Binary search #2147

Durman · 2023-01-20T15:38:04Z

Durman
Jan 20, 2023

In short I'm looking for something like serchsorted in numpy.

The problem.
I'm trying to implement some operations with polylines. I have two lines:

They are represented similar to such array - [[p1, p2, p3, p4], [p1, p2, p3]]

And have serious of numbers which represent position of some points on the lines, like this [[1.5, 4,0],[2,0]].

What comes to my mind is using binary search with Python loops, but they might be too slow. Probably there is another solution?

Answered by agoose77

Jan 20, 2023

Hi @Durman!

Awkward Array does not yet have a direct function to compute positions within ragged arrays, which is what you appear to be looking for. However, we do have tools that let you build this yourself.

There are two ways of achieving this that I can think of. One is to use Numba, and the other is to flatten, search over the flattened list, and rebuild. I'll show both, but I would recommend the use of Numba for readability

1. Numba

The simplest approach that I can think of is to use np.searchsorted in Numba, and then employ ArrayBuilder to re-build the ragged result:

import numba as nb
import awkward as ak
import numpy as np

haystack = ak.Array([[0.0, 1.86, 2.93, 3.62, 4.9], [0.0, 0…

View full answer

agoose77 · 2023-01-20T16:28:59Z

agoose77
Jan 20, 2023
Collaborator

Hi @Durman!

Awkward Array does not yet have a direct function to compute positions within ragged arrays, which is what you appear to be looking for. However, we do have tools that let you build this yourself.

There are two ways of achieving this that I can think of. One is to use Numba, and the other is to flatten, search over the flattened list, and rebuild. I'll show both, but I would recommend the use of Numba for readability

1. Numba

The simplest approach that I can think of is to use np.searchsorted in Numba, and then employ ArrayBuilder to re-build the ragged result:

import numba as nb
import awkward as ak
import numpy as np

haystack = ak.Array([[0.0, 1.86, 2.93, 3.62, 4.9], [0.0, 0.83, 1.52, 3.28, 4.08]])
needles = ak.Array([[1.5, 4.0], [2.0]])


@nb.njit
def searchsorted_2d(builder, array, needle):
    for array_i, needle_i in zip(array, needle):
        result_i = np.searchsorted(np.asarray(array_i), np.asarray(needle_i))
        builder.begin_list()
        for x in result_i:
            builder.integer(x)
        builder.end_list()
    return builder


index = searchsorted_2d(ak.ArrayBuilder(), haystack, needles).snapshot()
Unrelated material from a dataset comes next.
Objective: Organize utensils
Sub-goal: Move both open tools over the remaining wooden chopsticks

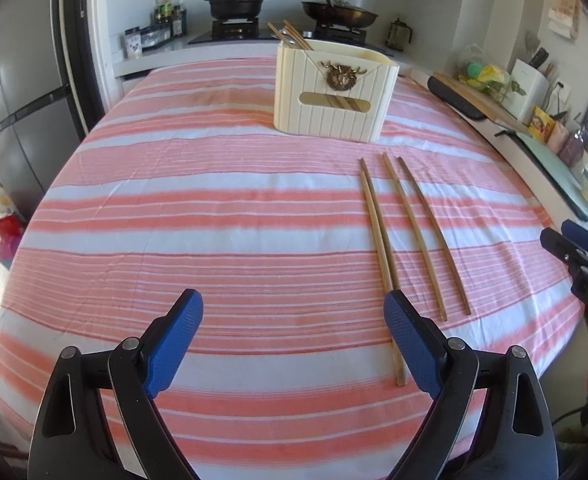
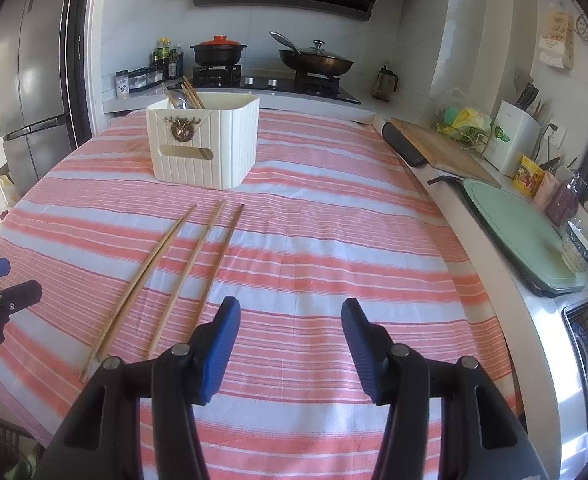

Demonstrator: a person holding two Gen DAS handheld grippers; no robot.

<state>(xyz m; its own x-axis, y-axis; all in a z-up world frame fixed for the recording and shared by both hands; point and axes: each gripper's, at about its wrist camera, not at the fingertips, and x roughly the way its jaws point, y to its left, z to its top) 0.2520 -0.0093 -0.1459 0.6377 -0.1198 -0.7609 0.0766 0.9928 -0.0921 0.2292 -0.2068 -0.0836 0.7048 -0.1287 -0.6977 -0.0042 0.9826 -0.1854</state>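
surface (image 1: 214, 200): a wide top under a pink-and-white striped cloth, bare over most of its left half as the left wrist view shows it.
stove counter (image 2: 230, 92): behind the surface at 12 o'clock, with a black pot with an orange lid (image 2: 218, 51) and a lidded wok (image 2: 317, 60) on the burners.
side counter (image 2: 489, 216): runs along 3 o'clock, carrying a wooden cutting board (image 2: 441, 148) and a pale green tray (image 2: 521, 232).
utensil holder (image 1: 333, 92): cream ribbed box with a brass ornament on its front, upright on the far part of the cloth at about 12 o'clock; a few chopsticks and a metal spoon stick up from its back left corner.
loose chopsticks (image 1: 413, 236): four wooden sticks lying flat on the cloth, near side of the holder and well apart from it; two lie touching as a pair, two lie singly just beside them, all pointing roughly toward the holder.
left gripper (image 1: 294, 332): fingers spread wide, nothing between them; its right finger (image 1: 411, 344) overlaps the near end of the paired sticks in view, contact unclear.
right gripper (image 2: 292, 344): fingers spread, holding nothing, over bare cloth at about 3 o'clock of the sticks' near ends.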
However, we know exactly how big our result is, so it is wasteful to use ak.ArrayBuilder, which is slower and uses more memory as it does not know up-front how much data (or what kinds of data) it will be working with. We can make this faster by creating a flat NumPy array to contain the result, and unflattening it after we are done:

import numba as nb
import awkward as ak
import numpy as np

haystack = ak.Array([[0.0, 1.86, 2.93, 3.62, 4.9], [0.0, 0.83, 1.52, 3.28, 4.08]])
needles = ak.Array([[1.5, 4.0], [2.0]])


@nb.njit
def searchsorted_2d(flat_result, array, needle):
    j = 0
    for array_i, needle_i in zip(array, needle):
        result_i = np.searchsorted(np.asarray(array_i), np.asarray(needle_i))
        
        k = j + len(result_i)
        flat_result[j:k] = result_i
		j = k


num = ak.num(needles)

result_length = ak.sum(num)
flat_result = np.zeros(result_length, dtype=np.int64)

# Fill the result
searchsorted_2d(flat_result, haystack, needles)

index = ak.unflatten(flat_result, num)

2. Flattened search

In this example, I'm assuming that you have a two dimensional array, and that none of the sublists are empty. If those assumptions aren't true, then we would need to update this example.
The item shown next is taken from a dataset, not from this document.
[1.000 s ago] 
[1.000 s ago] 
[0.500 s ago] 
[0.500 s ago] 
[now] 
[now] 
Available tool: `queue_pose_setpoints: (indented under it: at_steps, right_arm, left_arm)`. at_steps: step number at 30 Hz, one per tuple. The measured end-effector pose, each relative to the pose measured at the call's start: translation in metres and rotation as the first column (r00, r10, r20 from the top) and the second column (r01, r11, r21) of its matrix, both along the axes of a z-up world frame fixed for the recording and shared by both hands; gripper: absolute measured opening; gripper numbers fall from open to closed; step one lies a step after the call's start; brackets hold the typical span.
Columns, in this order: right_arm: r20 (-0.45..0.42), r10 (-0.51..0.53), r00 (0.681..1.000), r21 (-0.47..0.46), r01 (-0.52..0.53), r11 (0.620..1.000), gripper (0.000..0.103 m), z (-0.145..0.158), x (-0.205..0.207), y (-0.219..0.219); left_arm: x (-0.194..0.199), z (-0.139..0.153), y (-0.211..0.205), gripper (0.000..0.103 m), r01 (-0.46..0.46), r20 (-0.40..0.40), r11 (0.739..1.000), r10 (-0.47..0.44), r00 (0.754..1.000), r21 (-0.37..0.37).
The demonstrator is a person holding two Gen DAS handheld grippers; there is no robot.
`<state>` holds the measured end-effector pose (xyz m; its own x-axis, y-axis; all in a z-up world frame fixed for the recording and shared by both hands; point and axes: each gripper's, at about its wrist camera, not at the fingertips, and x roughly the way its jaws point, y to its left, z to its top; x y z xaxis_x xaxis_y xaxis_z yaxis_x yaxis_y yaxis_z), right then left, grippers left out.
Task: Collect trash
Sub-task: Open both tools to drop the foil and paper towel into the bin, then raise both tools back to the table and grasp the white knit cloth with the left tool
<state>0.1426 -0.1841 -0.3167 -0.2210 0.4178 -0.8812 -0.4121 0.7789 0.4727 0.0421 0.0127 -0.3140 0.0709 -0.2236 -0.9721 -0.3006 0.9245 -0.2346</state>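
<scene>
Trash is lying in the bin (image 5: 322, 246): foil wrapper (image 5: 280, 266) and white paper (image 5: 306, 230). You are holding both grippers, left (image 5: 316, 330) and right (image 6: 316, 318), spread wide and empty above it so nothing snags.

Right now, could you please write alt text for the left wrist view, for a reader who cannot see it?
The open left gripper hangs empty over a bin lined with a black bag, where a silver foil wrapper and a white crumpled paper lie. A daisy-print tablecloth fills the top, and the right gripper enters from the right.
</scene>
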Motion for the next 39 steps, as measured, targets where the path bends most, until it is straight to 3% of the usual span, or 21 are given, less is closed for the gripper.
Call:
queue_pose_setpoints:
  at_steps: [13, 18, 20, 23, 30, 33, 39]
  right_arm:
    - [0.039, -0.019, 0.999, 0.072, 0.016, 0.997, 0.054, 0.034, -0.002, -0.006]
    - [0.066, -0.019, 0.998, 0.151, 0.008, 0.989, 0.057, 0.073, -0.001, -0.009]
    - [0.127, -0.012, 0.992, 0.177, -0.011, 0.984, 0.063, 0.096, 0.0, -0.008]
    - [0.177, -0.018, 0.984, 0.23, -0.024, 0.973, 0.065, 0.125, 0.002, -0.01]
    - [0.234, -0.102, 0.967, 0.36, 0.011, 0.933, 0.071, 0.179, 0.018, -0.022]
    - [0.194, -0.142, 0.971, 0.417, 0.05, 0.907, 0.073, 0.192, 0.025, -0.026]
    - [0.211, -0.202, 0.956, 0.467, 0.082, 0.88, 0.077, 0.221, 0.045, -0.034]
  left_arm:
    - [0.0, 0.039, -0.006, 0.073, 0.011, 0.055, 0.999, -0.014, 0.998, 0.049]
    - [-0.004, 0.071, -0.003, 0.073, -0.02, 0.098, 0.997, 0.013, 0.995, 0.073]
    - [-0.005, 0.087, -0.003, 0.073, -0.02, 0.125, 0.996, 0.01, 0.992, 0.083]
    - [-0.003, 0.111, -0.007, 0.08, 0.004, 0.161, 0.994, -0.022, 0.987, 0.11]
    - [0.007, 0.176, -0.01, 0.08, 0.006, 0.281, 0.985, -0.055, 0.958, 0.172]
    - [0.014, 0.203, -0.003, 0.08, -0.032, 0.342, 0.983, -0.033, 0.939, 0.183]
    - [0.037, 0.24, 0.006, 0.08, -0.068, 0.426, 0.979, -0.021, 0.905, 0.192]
The manual way of doing this is to flatten both the "needle" and the "haystack" into one-dimensional arrays, and keep track of the "list boundaries" that separate elements from different sublists. We can then adjust these two arrays so that the haystack is monotonically increasing, i.e. for every input there is exactly one output (or, there are multiple outputs but they're all adjacent on the number line):

# From
[0, 1.86, 2.93, 3.62, 4.9, [boundary], 0.0, 0.83, 1.52, 3.28, 4.08]
# To
[0, 1.86, 2.93, 3.62, 4.9, [boundary], 4.9, 5.73, 6.42, 8.18, 8.98]
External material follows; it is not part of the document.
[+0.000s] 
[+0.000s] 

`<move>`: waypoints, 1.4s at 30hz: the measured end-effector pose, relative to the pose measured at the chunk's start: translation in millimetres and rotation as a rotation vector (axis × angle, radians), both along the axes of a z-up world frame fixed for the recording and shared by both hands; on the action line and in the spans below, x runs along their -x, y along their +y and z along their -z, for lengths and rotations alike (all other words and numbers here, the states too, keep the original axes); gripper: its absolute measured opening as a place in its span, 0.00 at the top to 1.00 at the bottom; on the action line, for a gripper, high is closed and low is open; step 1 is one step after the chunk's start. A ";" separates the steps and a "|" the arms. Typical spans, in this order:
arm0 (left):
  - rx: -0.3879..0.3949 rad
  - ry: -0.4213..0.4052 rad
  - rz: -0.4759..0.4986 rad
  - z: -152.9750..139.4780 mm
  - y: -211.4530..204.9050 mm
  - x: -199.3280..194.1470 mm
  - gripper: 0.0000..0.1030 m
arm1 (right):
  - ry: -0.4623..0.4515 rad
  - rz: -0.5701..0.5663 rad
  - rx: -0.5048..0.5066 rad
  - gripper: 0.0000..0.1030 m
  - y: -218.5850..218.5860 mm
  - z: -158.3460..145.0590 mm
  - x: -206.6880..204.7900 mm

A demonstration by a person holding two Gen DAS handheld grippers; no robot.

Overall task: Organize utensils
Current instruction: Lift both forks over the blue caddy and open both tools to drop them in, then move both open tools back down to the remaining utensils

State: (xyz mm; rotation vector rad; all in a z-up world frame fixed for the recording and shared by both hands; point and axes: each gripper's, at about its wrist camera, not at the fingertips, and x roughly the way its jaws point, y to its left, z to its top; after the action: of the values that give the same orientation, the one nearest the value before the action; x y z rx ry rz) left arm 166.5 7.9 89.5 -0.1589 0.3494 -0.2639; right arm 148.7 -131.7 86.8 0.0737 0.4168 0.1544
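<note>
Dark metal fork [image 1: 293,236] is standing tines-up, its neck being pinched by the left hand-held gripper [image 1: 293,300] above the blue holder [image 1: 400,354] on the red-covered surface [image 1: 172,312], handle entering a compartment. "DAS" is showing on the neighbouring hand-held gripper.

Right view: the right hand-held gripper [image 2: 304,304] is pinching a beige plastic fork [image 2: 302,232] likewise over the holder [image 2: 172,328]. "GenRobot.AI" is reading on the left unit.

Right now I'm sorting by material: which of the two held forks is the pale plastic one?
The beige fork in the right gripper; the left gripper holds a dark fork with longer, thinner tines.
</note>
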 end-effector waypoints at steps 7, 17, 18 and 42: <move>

To adjust the haystack, we can take the end values and find their cumulative sum. By assuming that each sublist in haystack is monotonically increasing, we can iteratively shift each sublist by the previous list's end value, e.g.

offset = 0
for sublist in lists:
    sublist += offset
    offset = sublist[-1]

In NumPy arrays, we can do this using cumsum:

import awkward as ak
import numpy as np

haystack = ak.Array([[0.0, 1.86, 2.93, 3.62, 4.9], [0.0, 0.83, 1.52, 3.28, 4.08]])
needles = ak.Array([[1.5, 4.0], [2.0]])

This would give us the value_starts that we need to shift the needles and haystacks, so that we can then flatten them

# To flatten this list so that it is monotonic increasing,
# we assume each list is monotonic increasing, and cumulatively shift
# each sublist by the final value
value_starts = np.zeros(len(haystack))
value_starts[1:] = np.cumsum(haystack[1:, -1])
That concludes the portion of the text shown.